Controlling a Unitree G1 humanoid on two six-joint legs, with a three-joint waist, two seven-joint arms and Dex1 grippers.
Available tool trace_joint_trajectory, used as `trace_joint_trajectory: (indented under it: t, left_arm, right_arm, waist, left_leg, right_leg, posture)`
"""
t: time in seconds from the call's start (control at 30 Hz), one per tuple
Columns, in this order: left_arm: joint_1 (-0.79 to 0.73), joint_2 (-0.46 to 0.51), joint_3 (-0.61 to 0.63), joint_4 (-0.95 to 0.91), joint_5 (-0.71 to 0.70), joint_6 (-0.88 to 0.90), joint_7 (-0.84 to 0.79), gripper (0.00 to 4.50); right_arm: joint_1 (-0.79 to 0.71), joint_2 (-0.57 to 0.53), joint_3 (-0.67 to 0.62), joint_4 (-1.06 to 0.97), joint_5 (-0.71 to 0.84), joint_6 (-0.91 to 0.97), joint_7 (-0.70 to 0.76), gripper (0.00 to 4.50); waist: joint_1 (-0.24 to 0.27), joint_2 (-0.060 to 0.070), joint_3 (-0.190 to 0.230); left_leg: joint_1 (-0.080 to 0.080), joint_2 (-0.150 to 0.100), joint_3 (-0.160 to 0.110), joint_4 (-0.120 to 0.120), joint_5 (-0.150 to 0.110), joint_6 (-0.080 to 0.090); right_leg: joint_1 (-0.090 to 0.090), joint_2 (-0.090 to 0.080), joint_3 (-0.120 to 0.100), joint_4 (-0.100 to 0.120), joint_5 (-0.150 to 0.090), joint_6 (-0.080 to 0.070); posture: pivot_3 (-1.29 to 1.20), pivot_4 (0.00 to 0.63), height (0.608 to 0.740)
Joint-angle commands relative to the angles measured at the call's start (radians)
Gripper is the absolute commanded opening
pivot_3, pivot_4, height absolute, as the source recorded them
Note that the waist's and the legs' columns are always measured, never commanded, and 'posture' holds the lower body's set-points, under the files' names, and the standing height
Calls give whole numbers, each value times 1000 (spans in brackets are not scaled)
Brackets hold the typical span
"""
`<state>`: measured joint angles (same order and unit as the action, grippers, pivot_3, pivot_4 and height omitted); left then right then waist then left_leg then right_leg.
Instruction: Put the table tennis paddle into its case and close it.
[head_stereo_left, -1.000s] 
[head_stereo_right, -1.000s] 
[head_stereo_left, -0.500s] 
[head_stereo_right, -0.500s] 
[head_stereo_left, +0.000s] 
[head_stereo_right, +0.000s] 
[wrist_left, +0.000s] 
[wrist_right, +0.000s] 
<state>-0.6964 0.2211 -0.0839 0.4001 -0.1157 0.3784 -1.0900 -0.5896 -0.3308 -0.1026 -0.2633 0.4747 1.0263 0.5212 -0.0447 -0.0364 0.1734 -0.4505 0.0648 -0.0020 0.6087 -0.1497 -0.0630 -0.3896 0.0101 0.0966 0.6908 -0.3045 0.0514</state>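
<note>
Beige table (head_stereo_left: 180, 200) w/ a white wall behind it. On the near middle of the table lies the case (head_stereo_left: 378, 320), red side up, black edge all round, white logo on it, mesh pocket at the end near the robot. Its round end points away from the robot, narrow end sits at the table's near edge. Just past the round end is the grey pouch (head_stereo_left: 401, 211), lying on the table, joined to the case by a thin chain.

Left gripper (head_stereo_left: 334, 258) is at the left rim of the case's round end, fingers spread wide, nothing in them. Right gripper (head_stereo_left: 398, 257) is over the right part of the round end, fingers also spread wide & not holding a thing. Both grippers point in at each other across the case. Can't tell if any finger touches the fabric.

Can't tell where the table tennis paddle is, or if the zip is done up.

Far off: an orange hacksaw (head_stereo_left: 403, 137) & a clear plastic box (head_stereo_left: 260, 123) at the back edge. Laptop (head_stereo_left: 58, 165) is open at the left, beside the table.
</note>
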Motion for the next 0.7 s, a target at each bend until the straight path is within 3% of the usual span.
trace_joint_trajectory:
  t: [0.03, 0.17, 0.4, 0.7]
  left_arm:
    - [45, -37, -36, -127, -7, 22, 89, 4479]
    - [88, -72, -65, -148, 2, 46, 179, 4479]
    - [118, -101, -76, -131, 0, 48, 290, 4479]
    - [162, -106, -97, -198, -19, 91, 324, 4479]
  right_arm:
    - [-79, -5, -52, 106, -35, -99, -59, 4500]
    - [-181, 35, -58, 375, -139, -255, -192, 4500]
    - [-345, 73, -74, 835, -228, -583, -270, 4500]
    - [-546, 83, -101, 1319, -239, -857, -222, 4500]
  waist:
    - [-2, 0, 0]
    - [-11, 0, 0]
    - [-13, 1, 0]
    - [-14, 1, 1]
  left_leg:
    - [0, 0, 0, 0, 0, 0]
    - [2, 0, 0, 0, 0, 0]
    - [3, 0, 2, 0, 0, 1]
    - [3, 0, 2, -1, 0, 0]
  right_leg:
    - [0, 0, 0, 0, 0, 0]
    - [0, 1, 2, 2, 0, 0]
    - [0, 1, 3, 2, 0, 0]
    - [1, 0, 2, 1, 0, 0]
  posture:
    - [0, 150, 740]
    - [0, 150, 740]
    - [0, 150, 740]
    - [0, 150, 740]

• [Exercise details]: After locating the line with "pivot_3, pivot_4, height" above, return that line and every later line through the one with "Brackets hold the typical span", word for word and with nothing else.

• [Answer]:
pivot_3, pivot_4, height absolute, as the source recorded them
Note that the waist's and the legs' columns are always measured, never commanded, and 'posture' holds the lower body's set-points, under the files' names, and the standing height
Calls give whole numbers, each value times 1000 (spans in brackets are not scaled)
Brackets hold the typical span

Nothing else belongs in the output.